From bill of materials to product cost, with nothing in between
Manufacturers do not lose money on big decisions; they lose it in the gap between the shop floor and the ledger. The BOM is in one spreadsheet, the plan in another, consumption in a shift report, and the product cost is known once the quarter is over. NG One closes that gap — a work order carries the BOM version it was opened under, consumption is reported where it happens, and variance is posted to a dimension that shows which product actually earns. BOM, plan, order, line-side reporting, inspection, costing and posting are one chain in one core: no export, no nightly sync, and no spreadsheet that is the only thing holding the truth.
- BOMs and routings
- MRP, APS and planner cockpit
- Work orders and consumption
- Product cost by dimension
- Quality, lab and maintenance
- LOT → LOT traceability
What slows manufacturing down today
Problems recognisable to anyone who has tried to join engineering, the shop floor and accounting into a single number.
The BOM lives in a spreadsheet and changes never reach the floor
An engineer revises a norm, emails the new version, and the warehouse issues against the old one because that is the copy printed and pinned to the wall. Three months later, when someone asks why consumption exceeded the norm, it emerges that three orders ran against three different BOM versions — and none of them knows which. A version that is not visible on the order is a version that does not exist.
Product cost is known at month end, and only approximately
Material consumption is posted in aggregate, variance is spread across every order proportionally, and overhead is allocated by a key someone set five years ago. The result is an average that destroys the only information that matters: which product, which batch and which customer were below zero. Pricing decisions are then taken on an average, and an average is never an actual product.
The plan is a spreadsheet and MRP is a phone call to purchasing
The planner assembles the plan in a spreadsheet, checks stock on another screen, and calls purchasing to ask whether anything is inbound. When a customer moves a date or a machine breaks, the whole plan is rebuilt by hand, with no way to see what-if.

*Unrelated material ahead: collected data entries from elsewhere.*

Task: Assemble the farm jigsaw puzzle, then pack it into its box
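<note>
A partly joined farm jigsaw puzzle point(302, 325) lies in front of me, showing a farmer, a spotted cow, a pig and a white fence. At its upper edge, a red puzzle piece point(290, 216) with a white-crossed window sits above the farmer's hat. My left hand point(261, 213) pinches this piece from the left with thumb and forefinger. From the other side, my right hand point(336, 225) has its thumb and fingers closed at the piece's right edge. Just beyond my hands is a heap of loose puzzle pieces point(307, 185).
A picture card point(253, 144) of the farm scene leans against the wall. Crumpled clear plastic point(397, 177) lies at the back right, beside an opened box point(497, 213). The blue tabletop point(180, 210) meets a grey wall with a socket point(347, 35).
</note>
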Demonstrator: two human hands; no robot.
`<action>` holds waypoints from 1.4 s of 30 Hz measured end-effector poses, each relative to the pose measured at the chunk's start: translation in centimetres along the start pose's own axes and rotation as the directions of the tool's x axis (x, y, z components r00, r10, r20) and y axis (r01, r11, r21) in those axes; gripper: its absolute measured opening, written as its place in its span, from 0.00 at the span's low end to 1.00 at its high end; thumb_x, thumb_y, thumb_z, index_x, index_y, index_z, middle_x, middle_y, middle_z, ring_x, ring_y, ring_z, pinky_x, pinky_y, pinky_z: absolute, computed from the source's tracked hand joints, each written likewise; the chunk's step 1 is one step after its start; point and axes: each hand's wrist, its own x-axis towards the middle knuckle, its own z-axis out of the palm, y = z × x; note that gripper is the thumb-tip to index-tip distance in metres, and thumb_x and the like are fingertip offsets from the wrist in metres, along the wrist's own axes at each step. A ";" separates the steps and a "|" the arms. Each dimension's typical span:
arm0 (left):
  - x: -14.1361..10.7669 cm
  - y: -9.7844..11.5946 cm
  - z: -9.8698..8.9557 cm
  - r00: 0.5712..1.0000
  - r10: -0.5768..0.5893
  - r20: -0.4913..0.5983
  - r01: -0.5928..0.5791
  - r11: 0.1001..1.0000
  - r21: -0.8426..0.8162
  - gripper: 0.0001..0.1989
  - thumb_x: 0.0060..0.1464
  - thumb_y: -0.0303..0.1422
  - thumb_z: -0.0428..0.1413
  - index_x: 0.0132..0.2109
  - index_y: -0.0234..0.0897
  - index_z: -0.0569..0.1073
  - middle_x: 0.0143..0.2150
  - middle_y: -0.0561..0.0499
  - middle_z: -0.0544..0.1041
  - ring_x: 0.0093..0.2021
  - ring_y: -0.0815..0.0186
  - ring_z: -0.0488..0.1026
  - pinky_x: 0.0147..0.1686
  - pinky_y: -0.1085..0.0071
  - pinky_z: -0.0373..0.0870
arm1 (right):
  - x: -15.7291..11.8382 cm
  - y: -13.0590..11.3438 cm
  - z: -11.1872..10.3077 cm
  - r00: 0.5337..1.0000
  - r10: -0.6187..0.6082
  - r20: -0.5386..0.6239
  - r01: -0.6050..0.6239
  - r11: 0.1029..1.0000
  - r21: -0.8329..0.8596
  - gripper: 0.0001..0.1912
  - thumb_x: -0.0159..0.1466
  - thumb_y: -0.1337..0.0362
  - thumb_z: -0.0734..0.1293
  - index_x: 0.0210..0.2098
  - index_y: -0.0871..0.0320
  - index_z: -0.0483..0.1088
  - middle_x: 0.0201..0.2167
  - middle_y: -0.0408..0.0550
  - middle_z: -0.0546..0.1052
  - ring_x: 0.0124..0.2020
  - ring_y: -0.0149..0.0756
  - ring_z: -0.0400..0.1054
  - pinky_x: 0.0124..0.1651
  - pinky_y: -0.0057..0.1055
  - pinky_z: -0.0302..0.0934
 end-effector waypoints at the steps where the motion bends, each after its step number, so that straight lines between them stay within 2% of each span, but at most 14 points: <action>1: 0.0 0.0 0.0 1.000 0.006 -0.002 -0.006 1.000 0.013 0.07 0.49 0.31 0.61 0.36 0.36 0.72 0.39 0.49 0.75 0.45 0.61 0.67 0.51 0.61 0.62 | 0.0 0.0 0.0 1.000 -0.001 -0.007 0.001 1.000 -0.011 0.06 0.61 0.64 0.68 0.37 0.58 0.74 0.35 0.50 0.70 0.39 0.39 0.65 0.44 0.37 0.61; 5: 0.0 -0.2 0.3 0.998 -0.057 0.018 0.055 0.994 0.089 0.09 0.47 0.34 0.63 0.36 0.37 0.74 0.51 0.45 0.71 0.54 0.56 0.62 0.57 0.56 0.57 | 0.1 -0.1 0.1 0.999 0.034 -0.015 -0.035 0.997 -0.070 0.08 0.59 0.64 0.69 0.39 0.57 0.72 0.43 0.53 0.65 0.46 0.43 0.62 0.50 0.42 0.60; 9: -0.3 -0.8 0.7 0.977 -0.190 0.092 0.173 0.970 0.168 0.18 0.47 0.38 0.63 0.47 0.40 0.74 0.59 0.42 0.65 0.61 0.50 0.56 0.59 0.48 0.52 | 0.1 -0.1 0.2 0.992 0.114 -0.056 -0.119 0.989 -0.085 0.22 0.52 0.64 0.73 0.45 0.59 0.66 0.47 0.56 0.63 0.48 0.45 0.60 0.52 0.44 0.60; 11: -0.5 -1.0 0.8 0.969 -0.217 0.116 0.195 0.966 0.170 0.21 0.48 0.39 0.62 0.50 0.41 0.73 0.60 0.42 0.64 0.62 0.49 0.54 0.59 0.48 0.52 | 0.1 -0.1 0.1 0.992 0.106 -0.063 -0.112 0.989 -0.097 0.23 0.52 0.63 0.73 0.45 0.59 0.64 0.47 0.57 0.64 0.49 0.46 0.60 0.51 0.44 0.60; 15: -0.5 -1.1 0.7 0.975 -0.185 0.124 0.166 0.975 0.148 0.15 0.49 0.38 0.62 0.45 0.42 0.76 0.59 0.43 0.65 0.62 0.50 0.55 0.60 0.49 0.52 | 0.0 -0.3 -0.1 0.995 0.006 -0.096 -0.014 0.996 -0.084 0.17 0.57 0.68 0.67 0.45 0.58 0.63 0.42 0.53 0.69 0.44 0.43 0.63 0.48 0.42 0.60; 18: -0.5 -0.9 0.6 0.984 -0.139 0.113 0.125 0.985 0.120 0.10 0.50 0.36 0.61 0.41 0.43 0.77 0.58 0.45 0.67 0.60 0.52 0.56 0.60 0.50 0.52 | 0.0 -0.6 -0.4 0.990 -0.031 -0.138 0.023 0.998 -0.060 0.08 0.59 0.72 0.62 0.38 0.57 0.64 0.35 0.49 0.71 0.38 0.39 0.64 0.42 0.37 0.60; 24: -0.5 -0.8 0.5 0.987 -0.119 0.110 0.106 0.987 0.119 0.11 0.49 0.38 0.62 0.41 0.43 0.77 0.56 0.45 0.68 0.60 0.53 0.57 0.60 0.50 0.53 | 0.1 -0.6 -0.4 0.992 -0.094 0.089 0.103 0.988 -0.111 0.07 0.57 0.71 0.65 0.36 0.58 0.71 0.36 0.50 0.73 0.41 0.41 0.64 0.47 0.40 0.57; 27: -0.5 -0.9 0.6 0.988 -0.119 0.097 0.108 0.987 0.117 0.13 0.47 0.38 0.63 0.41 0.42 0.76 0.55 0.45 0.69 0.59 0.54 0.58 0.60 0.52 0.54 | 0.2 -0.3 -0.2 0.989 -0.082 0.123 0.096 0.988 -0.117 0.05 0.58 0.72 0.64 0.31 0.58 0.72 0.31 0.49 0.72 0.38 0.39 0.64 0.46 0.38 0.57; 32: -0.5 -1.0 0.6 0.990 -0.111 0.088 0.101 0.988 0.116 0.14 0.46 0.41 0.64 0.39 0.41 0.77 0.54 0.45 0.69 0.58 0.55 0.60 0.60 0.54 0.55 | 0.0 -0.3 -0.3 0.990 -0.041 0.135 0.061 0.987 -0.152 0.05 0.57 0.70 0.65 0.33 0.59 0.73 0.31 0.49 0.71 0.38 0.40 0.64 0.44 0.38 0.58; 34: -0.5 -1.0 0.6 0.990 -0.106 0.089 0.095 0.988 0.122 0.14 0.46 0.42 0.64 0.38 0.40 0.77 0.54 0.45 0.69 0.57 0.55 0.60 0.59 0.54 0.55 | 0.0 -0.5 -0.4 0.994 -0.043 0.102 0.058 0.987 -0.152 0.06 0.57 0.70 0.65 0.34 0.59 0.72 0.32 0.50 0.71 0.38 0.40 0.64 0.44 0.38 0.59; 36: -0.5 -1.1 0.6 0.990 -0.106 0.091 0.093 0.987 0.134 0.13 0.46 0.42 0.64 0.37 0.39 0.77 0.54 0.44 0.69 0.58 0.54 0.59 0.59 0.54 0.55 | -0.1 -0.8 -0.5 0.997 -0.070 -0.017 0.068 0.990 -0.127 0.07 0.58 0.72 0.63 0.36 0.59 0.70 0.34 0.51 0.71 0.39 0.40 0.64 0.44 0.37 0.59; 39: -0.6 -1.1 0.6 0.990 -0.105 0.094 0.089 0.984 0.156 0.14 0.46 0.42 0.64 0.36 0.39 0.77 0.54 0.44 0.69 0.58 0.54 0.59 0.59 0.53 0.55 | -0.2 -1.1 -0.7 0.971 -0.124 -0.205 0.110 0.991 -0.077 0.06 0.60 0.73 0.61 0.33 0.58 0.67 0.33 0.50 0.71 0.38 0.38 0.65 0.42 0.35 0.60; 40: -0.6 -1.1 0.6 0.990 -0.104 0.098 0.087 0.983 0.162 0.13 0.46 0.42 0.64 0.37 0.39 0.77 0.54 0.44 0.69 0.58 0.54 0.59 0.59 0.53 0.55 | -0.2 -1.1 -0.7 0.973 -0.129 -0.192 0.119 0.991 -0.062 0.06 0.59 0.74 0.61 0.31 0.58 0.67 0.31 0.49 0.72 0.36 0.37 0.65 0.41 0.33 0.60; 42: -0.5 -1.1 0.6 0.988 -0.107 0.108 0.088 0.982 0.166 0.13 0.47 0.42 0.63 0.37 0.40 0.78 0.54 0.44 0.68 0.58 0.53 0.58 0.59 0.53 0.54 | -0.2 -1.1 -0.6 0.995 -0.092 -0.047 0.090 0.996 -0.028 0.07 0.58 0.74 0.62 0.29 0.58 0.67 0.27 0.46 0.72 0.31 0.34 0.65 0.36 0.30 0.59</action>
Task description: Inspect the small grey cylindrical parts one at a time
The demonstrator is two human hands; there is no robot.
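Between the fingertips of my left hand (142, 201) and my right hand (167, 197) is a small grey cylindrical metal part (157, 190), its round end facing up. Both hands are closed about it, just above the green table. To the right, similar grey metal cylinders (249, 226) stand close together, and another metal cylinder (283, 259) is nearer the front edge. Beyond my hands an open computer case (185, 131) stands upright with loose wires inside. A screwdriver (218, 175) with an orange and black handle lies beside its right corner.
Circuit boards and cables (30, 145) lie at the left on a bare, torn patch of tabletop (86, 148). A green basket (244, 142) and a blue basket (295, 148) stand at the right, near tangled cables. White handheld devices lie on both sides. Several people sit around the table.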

Material is then missing on exactly the day the order should start, and that is called a surprise.
Quality and maintenance are paper beside the line
Inspection results go into a notebook, quarantine is a physical pallet in the corner with no status in the system, and machine downtime exists only as a backlog in the plan. Preventive maintenance happens when it happens rather than by running hours, so the breakdown lands at the worst possible moment — and nobody can connect Tuesday's scrap to the machine that has been waiting for service since Friday.
The floor and the ERP are two worlds joined by retyping
The shift report is written by hand and entered the next day, and until then work-in-progress stock in the system is not accurate. Every retyping is both a delay and an error, so shop-floor data is used for reports about the past rather than decisions about the future. A system that learns about consumption a day late cannot plan tomorrow.
How NG One answers
Every item below is a record in the system, not a principle: a version on the order, a dimension on the posting, a status on the pallet.

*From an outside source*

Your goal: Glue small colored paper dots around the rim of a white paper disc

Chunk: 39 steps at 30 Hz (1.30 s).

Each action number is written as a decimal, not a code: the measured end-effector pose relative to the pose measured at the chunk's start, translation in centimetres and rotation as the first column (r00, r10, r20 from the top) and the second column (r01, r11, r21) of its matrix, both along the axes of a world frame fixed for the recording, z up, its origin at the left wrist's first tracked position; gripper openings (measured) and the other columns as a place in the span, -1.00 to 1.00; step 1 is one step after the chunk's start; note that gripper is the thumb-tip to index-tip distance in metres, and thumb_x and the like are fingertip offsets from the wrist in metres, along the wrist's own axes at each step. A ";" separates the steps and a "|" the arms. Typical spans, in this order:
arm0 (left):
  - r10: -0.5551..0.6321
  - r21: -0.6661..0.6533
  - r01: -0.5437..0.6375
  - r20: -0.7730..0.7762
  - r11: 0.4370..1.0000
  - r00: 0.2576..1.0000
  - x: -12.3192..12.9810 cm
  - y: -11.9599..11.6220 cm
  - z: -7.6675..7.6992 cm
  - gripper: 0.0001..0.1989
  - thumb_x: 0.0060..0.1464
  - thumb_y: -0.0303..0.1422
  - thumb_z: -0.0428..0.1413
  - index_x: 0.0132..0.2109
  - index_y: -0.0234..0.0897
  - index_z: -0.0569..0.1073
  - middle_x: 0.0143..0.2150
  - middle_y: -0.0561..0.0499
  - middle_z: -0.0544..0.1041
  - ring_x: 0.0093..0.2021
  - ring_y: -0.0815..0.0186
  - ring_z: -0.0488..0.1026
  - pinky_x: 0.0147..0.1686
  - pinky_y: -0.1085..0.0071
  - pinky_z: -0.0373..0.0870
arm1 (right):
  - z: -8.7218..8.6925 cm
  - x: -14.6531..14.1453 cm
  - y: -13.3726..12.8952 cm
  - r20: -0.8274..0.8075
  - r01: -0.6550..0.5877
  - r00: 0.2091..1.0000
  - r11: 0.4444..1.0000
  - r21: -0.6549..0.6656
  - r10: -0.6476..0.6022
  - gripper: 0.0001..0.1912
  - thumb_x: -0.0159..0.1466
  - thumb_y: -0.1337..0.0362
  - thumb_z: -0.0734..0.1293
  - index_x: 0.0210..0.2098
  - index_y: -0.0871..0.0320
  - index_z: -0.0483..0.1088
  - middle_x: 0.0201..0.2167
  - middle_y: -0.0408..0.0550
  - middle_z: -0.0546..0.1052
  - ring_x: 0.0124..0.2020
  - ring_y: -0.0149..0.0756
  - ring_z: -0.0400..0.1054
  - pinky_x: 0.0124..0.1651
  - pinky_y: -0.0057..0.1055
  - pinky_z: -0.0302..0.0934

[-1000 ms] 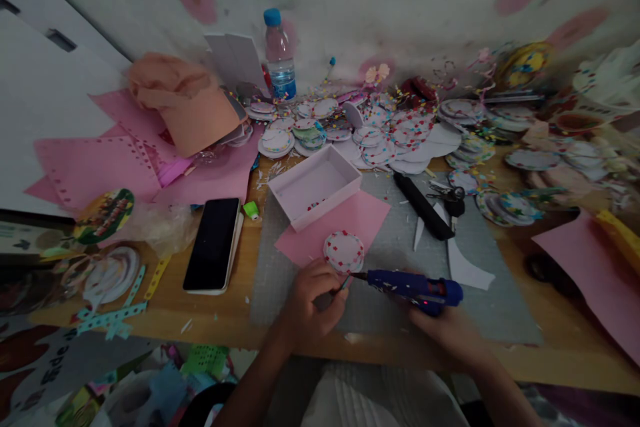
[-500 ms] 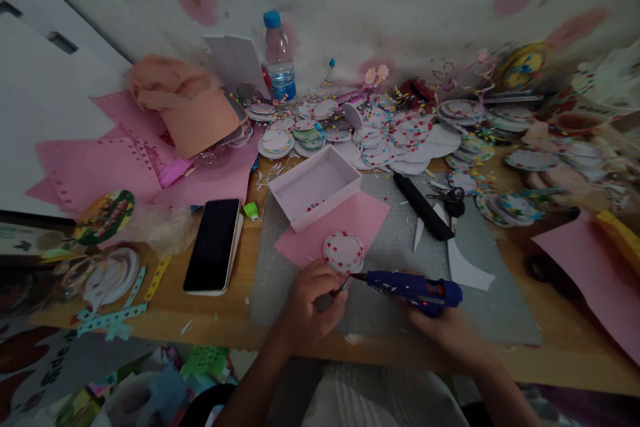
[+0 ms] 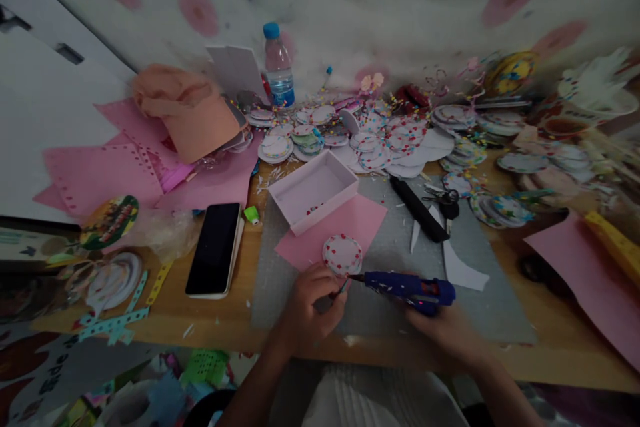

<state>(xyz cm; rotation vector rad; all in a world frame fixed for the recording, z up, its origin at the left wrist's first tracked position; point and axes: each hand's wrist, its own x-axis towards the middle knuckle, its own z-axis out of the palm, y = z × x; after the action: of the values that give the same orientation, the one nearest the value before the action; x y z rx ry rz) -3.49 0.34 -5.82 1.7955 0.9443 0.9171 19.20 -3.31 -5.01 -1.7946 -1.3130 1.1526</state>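
Note:
A blue hot glue gun [image 3: 407,285] is held in my right hand [image 3: 445,328], its nozzle pointing left. My left hand [image 3: 315,303] is pinched on a small, thin dark piece [image 3: 343,287], too small to make out clearly; a speck of red shows at its end. The nozzle tip touches or almost touches that end. Just beyond my left fingertips lies a round white disc [image 3: 343,255] ringed with red dots. It rests partly on a pink sheet [image 3: 367,213] and partly on the grey cutting mat [image 3: 273,293].
An open white box [image 3: 315,192] with small red bits stands behind the disc. Right of it lie a black box cutter [image 3: 419,209], keys [image 3: 450,205] and white paper scraps [image 3: 465,270]. A phone [image 3: 215,249] is at left. Decorated discs [image 3: 405,140] and a water bottle [image 3: 279,70] line the back.
The view has shifted slightly. Both hands, the glue gun and the disc keep nearly the same places relative to each other.

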 end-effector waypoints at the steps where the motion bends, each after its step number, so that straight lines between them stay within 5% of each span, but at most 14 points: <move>1: -0.003 0.005 0.003 -0.003 1.000 1.000 0.0 0.0 0.0 -0.78 0.11 -0.48 0.04 -0.49 -0.29 0.25 -0.45 0.01 0.33 -0.36 0.32 0.29 -0.30 0.36 0.21 | 0.1 0.1 0.0 0.002 0.016 1.000 1.000 0.002 -0.016 -0.71 -0.07 0.15 0.33 -0.35 0.15 0.45 -0.53 -0.07 0.55 -0.51 -0.15 0.42 -0.42 -0.26 0.38; 5: -0.009 0.024 0.009 -0.006 1.000 1.000 -0.1 -0.1 -0.1 -0.78 0.11 -0.49 0.03 -0.50 -0.29 0.24 -0.47 0.02 0.32 -0.37 0.33 0.27 -0.31 0.37 0.19 | 0.3 1.6 -0.4 0.060 0.118 0.991 0.993 0.029 -0.119 -0.77 -0.10 0.11 0.37 -0.48 0.10 0.45 -0.55 -0.09 0.55 -0.50 -0.18 0.42 -0.43 -0.33 0.36; 9: 0.013 0.031 -0.013 -0.002 0.999 1.000 -0.2 -0.3 -0.4 -0.79 0.12 -0.47 0.03 -0.48 -0.29 0.26 -0.46 0.02 0.33 -0.36 0.33 0.28 -0.28 0.37 0.20 | 0.5 5.4 -1.9 0.194 0.319 0.934 0.944 -0.082 -0.299 -0.66 -0.08 -0.04 0.36 -0.66 0.11 0.33 -0.75 -0.13 0.37 -0.68 -0.28 0.26 -0.60 -0.37 0.21; 13: 0.026 0.039 -0.027 0.020 0.999 0.999 -0.1 -0.3 -0.4 -0.78 0.13 -0.44 0.03 -0.49 -0.29 0.26 -0.47 0.02 0.33 -0.37 0.33 0.27 -0.28 0.37 0.21 | -0.3 10.0 -3.7 0.336 0.475 0.811 0.875 0.098 -0.478 -0.54 -0.03 -0.09 0.31 -0.31 0.15 0.38 -0.54 -0.07 0.44 -0.53 -0.20 0.33 -0.50 -0.32 0.23; 17: 0.064 0.023 -0.065 0.062 0.998 0.996 -0.1 -0.3 -0.3 -0.77 0.11 -0.43 0.03 -0.52 -0.29 0.26 -0.48 0.02 0.33 -0.38 0.32 0.27 -0.29 0.38 0.21 | -2.2 13.0 -4.5 0.602 0.313 0.706 0.927 0.209 -0.374 -0.39 -0.01 -0.06 0.25 -0.07 0.21 0.29 -0.32 0.13 0.46 -0.31 0.04 0.40 -0.31 -0.13 0.30; 20: 0.117 -0.016 -0.116 0.084 0.993 0.990 0.1 -0.3 0.0 -0.73 0.07 -0.43 0.04 -0.57 -0.28 0.22 -0.54 0.06 0.28 -0.42 0.34 0.24 -0.35 0.40 0.19 | -3.1 13.4 -4.6 0.701 0.121 0.635 0.938 0.326 -0.325 -0.45 0.03 -0.03 0.19 -0.14 0.24 0.33 -0.32 0.20 0.46 -0.24 0.16 0.39 -0.20 -0.02 0.28; 22: 0.215 -0.085 -0.206 0.108 0.975 0.971 0.6 -0.4 0.3 -0.70 0.05 -0.42 0.04 -0.60 -0.27 0.18 -0.56 0.08 0.23 -0.45 0.36 0.22 -0.39 0.42 0.17 | -2.8 12.8 -4.7 0.740 0.081 0.538 0.898 0.431 -0.404 -0.56 0.08 0.00 0.17 -0.21 0.19 0.34 -0.38 0.19 0.45 -0.25 0.17 0.37 -0.18 0.01 0.27; 24: 0.336 -0.183 -0.309 0.138 0.933 0.932 1.6 -0.7 0.9 -0.69 0.03 -0.42 0.03 -0.62 -0.26 0.14 -0.58 0.10 0.18 -0.49 0.38 0.19 -0.45 0.44 0.15 | -2.0 11.3 -5.0 0.724 0.066 0.473 0.840 0.539 -0.502 -0.70 0.14 0.07 0.21 -0.23 0.13 0.32 -0.41 0.17 0.42 -0.27 0.12 0.34 -0.18 -0.01 0.25; 26: 0.419 -0.260 -0.369 0.172 0.892 0.891 2.8 -1.0 1.6 -0.68 0.01 -0.42 0.02 -0.63 -0.25 0.12 -0.60 0.12 0.15 -0.52 0.39 0.15 -0.48 0.45 0.13 | -1.2 8.9 -5.1 0.663 -0.009 0.537 0.783 0.622 -0.521 -0.78 0.14 0.17 0.30 -0.23 0.08 0.26 -0.39 0.14 0.40 -0.33 0.01 0.32 -0.24 -0.07 0.24; 29: 0.451 -0.297 -0.385 0.194 0.874 0.871 4.4 -1.6 2.8 -0.69 0.00 -0.42 0.03 -0.64 -0.25 0.15 -0.61 0.12 0.17 -0.52 0.39 0.17 -0.48 0.45 0.15 | -0.5 4.1 -4.4 0.561 -0.253 0.780 0.679 0.689 -0.279 -0.70 0.09 0.26 0.37 -0.23 0.03 0.19 -0.34 0.02 0.38 -0.33 -0.12 0.33 -0.33 -0.19 0.25; 30: 0.447 -0.301 -0.381 0.194 0.874 0.873 4.9 -1.8 3.2 -0.69 0.00 -0.42 0.03 -0.64 -0.26 0.16 -0.61 0.11 0.18 -0.52 0.39 0.18 -0.47 0.44 0.16 | -0.4 2.4 -3.8 0.570 -0.352 0.805 0.641 0.682 -0.165 -0.69 0.09 0.28 0.37 -0.23 0.03 0.19 -0.34 -0.01 0.39 -0.33 -0.14 0.33 -0.34 -0.21 0.25; 32: 0.448 -0.304 -0.382 0.188 0.873 0.874 5.3 -2.2 3.6 -0.69 0.00 -0.42 0.04 -0.65 -0.26 0.16 -0.62 0.12 0.19 -0.52 0.39 0.19 -0.47 0.44 0.17 | -0.2 -0.7 -2.4 0.636 -0.578 0.770 0.471 0.667 0.045 -0.77 0.12 0.36 0.34 -0.30 0.04 0.20 -0.42 -0.09 0.43 -0.43 -0.25 0.31 -0.36 -0.27 0.22; 34: 0.468 -0.292 -0.408 0.173 0.865 0.867 5.4 -2.5 3.8 -0.68 -0.01 -0.43 0.04 -0.65 -0.26 0.15 -0.62 0.12 0.17 -0.52 0.39 0.18 -0.48 0.44 0.15 | 0.2 -2.9 -0.7 0.676 -0.672 0.728 0.311 0.671 0.115 -0.86 0.19 0.41 0.27 -0.35 0.06 0.22 -0.46 -0.11 0.46 -0.46 -0.28 0.28 -0.35 -0.27 0.20; 39: 0.529 -0.195 -0.502 0.121 0.842 0.840 4.7 -2.7 3.6 -0.71 -0.01 -0.43 0.03 -0.63 -0.25 0.17 -0.61 0.12 0.20 -0.52 0.38 0.20 -0.48 0.44 0.15 | 1.6 -5.1 2.5 0.679 -0.688 0.726 0.093 0.720 0.113 -0.76 0.25 0.51 0.14 -0.44 0.07 0.25 -0.62 -0.15 0.36 -0.53 -0.31 0.16 -0.40 -0.34 0.08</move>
<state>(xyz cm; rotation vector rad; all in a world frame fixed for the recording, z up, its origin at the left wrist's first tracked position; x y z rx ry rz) 1.20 -2.32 -2.19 1.3163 1.3841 1.2686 14.09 -0.83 -3.44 -0.6263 -2.2434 -0.1726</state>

Versioned bills of materials and routings
The BOM and the routing are versioned records, and the work order references the version it was opened under. Revising a norm does not rewrite the history of open orders and does not require anyone to notify the warehouse — material requisition comes out of the order, and the order knows its version. Alternative materials, scrap per operation and routing stages are part of the model, not a note on paper. Engineering changes run through ECO: who requested it, who approved it, and the date it takes effect on the BOM.
Work orders, production and consumption reporting
The order carries the whole path: material requisition, stock reservation, reporting of produced quantity, reporting of consumption, times and scrap, subcontracted operations, closing. Reporting happens where the work happens — on a shop-floor terminal built for large targets and gloved hands — so work-in-progress stock does not trail the line by a day. Shop-floor and warehouse terminals are a licence granule, because a workstation on the line does not need a full ERP.

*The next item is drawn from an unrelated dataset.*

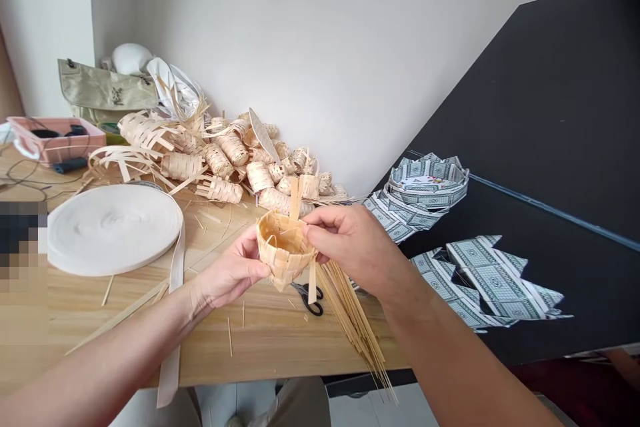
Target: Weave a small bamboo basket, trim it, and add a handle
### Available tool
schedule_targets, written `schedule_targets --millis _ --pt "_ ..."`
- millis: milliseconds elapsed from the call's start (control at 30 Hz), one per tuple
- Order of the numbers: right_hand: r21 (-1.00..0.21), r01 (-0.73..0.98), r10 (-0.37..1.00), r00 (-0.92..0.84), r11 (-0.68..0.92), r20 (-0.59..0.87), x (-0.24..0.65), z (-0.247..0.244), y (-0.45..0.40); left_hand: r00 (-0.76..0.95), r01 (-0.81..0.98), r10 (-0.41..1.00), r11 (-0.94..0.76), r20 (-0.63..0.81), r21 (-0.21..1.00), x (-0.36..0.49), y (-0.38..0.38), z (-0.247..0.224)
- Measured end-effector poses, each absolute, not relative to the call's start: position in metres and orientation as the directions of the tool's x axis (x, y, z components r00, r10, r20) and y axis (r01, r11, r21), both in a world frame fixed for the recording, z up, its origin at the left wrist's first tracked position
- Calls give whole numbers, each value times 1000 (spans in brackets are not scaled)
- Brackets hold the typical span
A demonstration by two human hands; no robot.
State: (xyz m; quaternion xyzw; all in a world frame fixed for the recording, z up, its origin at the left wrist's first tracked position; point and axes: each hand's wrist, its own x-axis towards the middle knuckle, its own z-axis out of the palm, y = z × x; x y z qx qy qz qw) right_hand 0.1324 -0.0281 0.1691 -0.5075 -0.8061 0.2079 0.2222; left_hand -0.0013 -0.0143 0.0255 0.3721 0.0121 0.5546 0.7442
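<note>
A small woven basket (287, 260) of pale wood strips is held up over the table's front half, its mouth tilted towards me. My left hand (237, 270) grips its left wall, thumb outside near the bottom. On the right rim, the fingers of my right hand (345, 237) are pinched together. One loose strip (295, 199) sticks up behind the rim, and another strip end (313, 283) hangs below my right fingers. Under the basket lie black-handled scissors (314, 300), partly hidden. A bundle of thin straw-coloured strips (355, 313) lies below my right hand, reaching over the table edge.
A pile of woven cylinders (233, 147) leans along the wall. A white coil of flat strip (117, 230) lies at left, its tail over the table edge. Behind are a pink basket (60, 140) and khaki bag (110, 90). Folded-card pieces (500, 280) sit on the black surface.
</note>
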Motion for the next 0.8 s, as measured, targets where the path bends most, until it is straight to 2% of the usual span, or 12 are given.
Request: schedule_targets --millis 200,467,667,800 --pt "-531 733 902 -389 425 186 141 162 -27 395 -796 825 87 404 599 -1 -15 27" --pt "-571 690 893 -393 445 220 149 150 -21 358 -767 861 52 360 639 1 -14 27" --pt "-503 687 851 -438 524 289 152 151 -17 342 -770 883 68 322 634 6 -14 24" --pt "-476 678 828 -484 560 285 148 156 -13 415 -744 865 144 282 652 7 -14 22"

MRP, Production Grid and a planner cockpit with what-if
Sales and production plans, MRP proposals for purchase and production with the reason they were raised in plain sight, and a cockpit where moving a date is visible before it is confirmed. What-if is not a report but a working mode: change the date, quantity or resource in a copy of the plan and see the consequence across the rest of it, without touching the published schedule. The planning UX comes from NG Operations — proven on a real shop floor, not invented for a demo. APS goes one step further: a finite schedule against capacity, tooling, people and calendars, with an explanation of why each order landed on that slot.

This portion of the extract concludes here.